Banquetes antigos

São menos freqüentes em nossos dias, os banquetes opiparos e atraentes dos saudosos tempos da centenária Diamantina. Mas é que a vida não era tão apertada como hoje.

Existia o braço escravo e as cozinheiras, escravas de confiança de seus senhores, eram mestras na arte culinária.

Por motivo de uma comemoração de bôdas, núpcias ou simples aniversário de casamento, de nascimento, etc., havia um banquete variado e regado pelos melhores vinhos que nos vinham diretamente de Portugal.

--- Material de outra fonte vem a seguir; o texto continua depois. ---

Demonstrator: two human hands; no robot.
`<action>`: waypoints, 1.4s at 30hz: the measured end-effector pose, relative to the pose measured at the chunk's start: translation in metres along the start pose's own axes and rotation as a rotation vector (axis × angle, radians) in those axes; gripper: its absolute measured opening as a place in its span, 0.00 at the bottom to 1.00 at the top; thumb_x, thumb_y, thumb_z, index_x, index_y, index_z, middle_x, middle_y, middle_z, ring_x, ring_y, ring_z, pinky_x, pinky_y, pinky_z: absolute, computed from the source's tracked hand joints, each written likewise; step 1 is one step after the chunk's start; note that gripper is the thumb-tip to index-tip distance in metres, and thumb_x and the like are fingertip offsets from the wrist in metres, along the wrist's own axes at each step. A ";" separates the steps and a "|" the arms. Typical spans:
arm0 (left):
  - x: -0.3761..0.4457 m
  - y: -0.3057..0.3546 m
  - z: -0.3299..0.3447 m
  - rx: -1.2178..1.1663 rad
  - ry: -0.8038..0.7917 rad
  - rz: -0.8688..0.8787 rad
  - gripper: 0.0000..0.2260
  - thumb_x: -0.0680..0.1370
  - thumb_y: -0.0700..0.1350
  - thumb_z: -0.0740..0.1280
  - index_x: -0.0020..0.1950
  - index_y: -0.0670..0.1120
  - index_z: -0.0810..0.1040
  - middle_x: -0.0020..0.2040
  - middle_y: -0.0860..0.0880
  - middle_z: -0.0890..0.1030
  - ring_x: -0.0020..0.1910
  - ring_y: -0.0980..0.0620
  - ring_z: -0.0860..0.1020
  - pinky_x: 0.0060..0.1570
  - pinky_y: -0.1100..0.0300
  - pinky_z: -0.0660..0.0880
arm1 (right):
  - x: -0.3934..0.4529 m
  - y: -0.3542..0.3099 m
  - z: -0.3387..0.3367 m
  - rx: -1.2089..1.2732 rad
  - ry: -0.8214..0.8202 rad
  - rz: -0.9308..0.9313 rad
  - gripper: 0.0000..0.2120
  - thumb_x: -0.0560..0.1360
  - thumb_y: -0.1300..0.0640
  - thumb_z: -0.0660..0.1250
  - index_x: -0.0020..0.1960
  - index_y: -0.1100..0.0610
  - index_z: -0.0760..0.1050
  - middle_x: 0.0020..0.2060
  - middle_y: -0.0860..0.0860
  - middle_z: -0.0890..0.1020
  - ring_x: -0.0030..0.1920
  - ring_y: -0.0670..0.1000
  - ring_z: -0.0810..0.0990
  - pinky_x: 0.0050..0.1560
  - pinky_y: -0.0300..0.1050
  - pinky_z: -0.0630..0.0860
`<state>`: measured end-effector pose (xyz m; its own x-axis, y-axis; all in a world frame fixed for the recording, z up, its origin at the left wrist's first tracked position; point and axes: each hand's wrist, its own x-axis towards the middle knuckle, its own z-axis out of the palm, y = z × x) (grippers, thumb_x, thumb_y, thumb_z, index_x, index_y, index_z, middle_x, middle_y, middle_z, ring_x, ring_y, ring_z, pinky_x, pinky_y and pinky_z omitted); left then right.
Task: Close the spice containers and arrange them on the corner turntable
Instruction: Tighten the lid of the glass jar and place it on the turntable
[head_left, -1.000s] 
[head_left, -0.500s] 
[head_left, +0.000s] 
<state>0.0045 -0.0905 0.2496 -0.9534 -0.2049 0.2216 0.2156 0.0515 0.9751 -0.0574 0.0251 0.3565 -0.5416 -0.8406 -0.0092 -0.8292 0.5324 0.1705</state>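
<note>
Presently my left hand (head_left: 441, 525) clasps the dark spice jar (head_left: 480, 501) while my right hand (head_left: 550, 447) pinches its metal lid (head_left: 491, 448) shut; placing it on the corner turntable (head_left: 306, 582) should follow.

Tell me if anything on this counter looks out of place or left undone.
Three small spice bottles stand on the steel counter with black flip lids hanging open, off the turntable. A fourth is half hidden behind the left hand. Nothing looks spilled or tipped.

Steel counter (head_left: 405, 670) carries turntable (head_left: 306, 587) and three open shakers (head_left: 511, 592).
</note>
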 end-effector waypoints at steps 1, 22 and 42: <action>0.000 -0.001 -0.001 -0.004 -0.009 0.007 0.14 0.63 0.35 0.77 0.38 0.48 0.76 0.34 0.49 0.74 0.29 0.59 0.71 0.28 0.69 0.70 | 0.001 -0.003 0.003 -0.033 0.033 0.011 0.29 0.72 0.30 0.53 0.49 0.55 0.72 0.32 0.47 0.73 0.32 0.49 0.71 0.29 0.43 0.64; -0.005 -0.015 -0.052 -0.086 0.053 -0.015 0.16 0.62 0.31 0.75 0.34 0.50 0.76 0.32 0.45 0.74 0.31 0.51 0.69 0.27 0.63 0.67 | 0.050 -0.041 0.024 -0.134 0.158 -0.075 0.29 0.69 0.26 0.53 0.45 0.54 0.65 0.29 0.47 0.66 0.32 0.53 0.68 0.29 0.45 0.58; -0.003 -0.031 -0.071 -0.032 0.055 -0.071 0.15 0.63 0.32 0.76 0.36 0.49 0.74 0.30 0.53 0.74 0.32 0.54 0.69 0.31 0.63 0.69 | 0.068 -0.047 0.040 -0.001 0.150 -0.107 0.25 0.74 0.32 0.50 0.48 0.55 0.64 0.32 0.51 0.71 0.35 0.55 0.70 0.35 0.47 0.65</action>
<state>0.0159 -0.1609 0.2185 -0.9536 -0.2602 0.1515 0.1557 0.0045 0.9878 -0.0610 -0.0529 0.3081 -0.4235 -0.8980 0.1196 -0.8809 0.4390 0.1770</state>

As escravas cozinheiras se esforçavam no tempero das iguarias, e o leitão assado, todo enfeitado de papel branco, rendado, e crivado de rodelas de limão azedo e azeitonas, enfiadas em palitos, constituía o regalo dos convidados. Travessas diversas de tutu de feijão com rodelas de lingüiça, frangos bem assados, carne verde, estufada, panela de arroz solto, coberto de cebola em rama, salsa, etc., predispunham os estômagos para a luta do garfo que o cheiroso molho atraía.

Começava, quase em silêncio, o ataque, e á medida que se esvaziavam os copos, rompiam as saudações, que elevavam aos cornos da lua, os festejados: noivos ou aniversariantes. Seguiam-se depois, com os semblantes rubros e alegres, os tradicionais coretos, bem entoados e a duetos.

Eram festas tão íntimas que se não reproduzirão jamais como naqueles tempos!

Os costumes era outros, reinava o acanhamento natural das moças, que se impunham ao respeito de educação que recebiam no lar.

Demais a mais, essa fruta rara, que é a sinceridade, não estava tão amorcêgada, como em nossos dias.

Afinal, para não me estender muito, transcrevo os tradicionais coretos, que era estrepitosos e harmoniosamente cantados no fim dos banquetes.

Duetos: Para nós que bela glória,

Se quereis acreditar;

Ao contento da vitória,

Nada mais a desejar!...

          Bis:        Vale mais que um diadema,

                        Em nossa fonte ornar!...

A dueto:

Bis:        Zum, zum, zum,

             Lá no meio do mar!...

 

              É o vento que nos atrasa,

              É o mar que nos atrapalha,

              Para no porto chegar !...

Bis:          Zum, zum, zum,

               Lá no meio do mar!...

         

               Os pastores desta aldeia,

               Já me fazem zombaria;

Bis:           Por me verem andor chorando:

                 Sem a tua, companhia.

         

                  Vejo um anjo do céu,

                  Com um cartão na mão;

                  O cartão dizia assim:

                  Viva a bela união.

Bis:              Como poderemos viver,

                   Sem a tua, sem a tua,

                   Sem a tua companhia.

 

                   Como pode o peixe vivo

                   Viver fora d’água fria.

Bis:               Como poderemos viver

                    Sem a tua, sem a tua,

                      Sem a tua companhia.

Também se cantava o “Ó divina Florentina, assim:

Ó divina Florentina,

Só de amor minh’alma ilumina;

Teu amante, delirante,

Da jornada, chegou neste instante,

Estribilho:

Chegou já, firuriruriu,

Firuriruriu,

O cantor, firuriruriu,

Com amor, firuriruriu,

Abre a porta formosa Leonora!

Afinal, ao tilintar dos copos cheios á mão, em saudações aos noivos, ou aos aniversariantes, rompiam, cantando um por sua vez, o “Agradecendo ao céu”.

E a resposta, também cantada, era esta:

“O prazer que nos deu!...”

Nota. – Quando o coretista canta: “Sem a tua companhia”, aponta com o dedo indicador  o homenegeado, no que é imitado por todos os cantores que participam do côro.” 

Dos antigos cantores dos coretos, reocordamos dos seguintes, todos já falecidos: Américo França, Elias Guerra, Augusto Teixeira Gentes (o Parentinho), Assis Moreira, Américo de Matos, Vicente Pacheco, José da Cunha Vale Laport, Raimundo Nonato da Silva, João Fernandes, Neco Coutinho, Antônio Efigênio de Sousa, (Paraguai), Pedro Fernandes, Vicente Torres, Joviano Vieira, João Ribeiro, Artur Queiroga, Américo Dias e outros.

Em nossos dias, nos jantares ou banquetes, só temos o Ernesto Roque, que sabe cantar com entusiasmo o antigo coreto. (Do livro inédito do Prof. J. A Neves), Voz de Dtna, 1949.